SpiralSim runs OpenModelica in your browser. Ask the chat for a change and it edits the source, checks it, and reruns the simulation. Or ignore the AI and just write Modelica.
The alpha is invite-only. We work through the list in order. Your email is used to contact you about access, nothing else.
A real OpenModelica does the compiling and solving, not a reimplementation. If it runs in OMEdit, it runs here.
The chat searches every loaded library and reads its docs. Nothing it writes lands in your model without passing a check first.
Models stay plain .mo files with real commit history. Push to your own remote whenever you like.
Every run keeps its parameters, log, and result. Each one has a URL a colleague can open.
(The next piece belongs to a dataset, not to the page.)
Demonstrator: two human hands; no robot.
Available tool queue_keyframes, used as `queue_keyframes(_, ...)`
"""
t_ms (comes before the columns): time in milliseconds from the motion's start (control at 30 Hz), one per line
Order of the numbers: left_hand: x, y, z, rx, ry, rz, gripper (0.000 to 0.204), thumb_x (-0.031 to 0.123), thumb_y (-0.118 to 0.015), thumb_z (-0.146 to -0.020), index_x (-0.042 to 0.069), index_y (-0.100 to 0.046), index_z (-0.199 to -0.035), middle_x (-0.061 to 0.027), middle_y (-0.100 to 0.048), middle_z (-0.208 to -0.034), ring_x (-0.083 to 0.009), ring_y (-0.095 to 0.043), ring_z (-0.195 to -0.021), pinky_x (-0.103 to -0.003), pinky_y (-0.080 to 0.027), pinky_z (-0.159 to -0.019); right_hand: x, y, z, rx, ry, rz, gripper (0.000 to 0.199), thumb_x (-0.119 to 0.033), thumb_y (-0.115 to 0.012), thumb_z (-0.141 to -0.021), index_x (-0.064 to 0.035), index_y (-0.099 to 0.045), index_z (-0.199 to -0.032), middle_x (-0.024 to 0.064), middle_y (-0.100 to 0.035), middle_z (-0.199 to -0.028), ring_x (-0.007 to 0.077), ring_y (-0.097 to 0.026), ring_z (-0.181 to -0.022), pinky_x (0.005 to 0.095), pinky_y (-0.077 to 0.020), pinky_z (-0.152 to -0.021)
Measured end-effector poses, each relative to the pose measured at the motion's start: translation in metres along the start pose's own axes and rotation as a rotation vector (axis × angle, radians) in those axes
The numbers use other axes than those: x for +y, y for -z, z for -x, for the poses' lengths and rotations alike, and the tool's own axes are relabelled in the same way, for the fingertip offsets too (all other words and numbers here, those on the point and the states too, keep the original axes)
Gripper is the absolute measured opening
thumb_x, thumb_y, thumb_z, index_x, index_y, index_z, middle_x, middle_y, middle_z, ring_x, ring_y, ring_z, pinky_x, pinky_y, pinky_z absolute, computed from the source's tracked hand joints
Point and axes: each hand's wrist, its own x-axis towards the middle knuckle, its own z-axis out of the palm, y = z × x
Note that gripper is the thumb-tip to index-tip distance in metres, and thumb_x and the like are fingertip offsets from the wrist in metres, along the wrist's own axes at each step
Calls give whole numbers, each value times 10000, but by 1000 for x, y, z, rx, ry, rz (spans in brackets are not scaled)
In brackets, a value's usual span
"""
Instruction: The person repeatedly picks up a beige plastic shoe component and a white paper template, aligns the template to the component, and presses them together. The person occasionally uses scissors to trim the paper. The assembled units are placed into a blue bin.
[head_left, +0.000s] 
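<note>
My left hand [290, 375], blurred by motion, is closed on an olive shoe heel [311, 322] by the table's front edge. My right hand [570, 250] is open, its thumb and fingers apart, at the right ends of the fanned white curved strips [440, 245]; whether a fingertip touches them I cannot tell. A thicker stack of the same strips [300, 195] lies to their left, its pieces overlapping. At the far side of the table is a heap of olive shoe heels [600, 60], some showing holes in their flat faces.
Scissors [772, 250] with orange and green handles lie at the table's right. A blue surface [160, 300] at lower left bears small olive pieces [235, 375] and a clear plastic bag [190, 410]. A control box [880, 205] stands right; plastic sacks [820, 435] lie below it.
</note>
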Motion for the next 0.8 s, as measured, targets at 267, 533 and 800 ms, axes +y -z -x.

curl -s https://sim.example.com/api/simulate \
-H "content-type: application/json" \
-d '{"model": "RlcCircuit", "sim": {"stopTime": 0.08}}'
{"ok": true, "model": "RlcCircuit", "vars": ["V.i", "R.i", "C.v", "L.i"],
"trajectories": {"time": [0, 8e-4, …], "R.i": [0, 0.031, …]}, "job_id": "f83d74a0"}
The UI is just a client for an HTTP API, and the API is yours to use. Drive it from CI or a notebook. There is an MCP server too, if you want to put an agent on it.
Yes. An unmodified OpenModelica 1.26 does the compiling and solving. SpiralSim is the environment around it, not a fork.
The Modelica Standard Library is loaded for everyone. Your own libraries, open or proprietary, mount per workspace, and the AI can read whichever ones you can.
They live as .mo files in your workspace's git repository. Clone it, push it to your own remote, take everything with you.
We built SpiralSim at Spiral Hydrogen because we needed it ourselves. Our electrolyzer models run through it every day.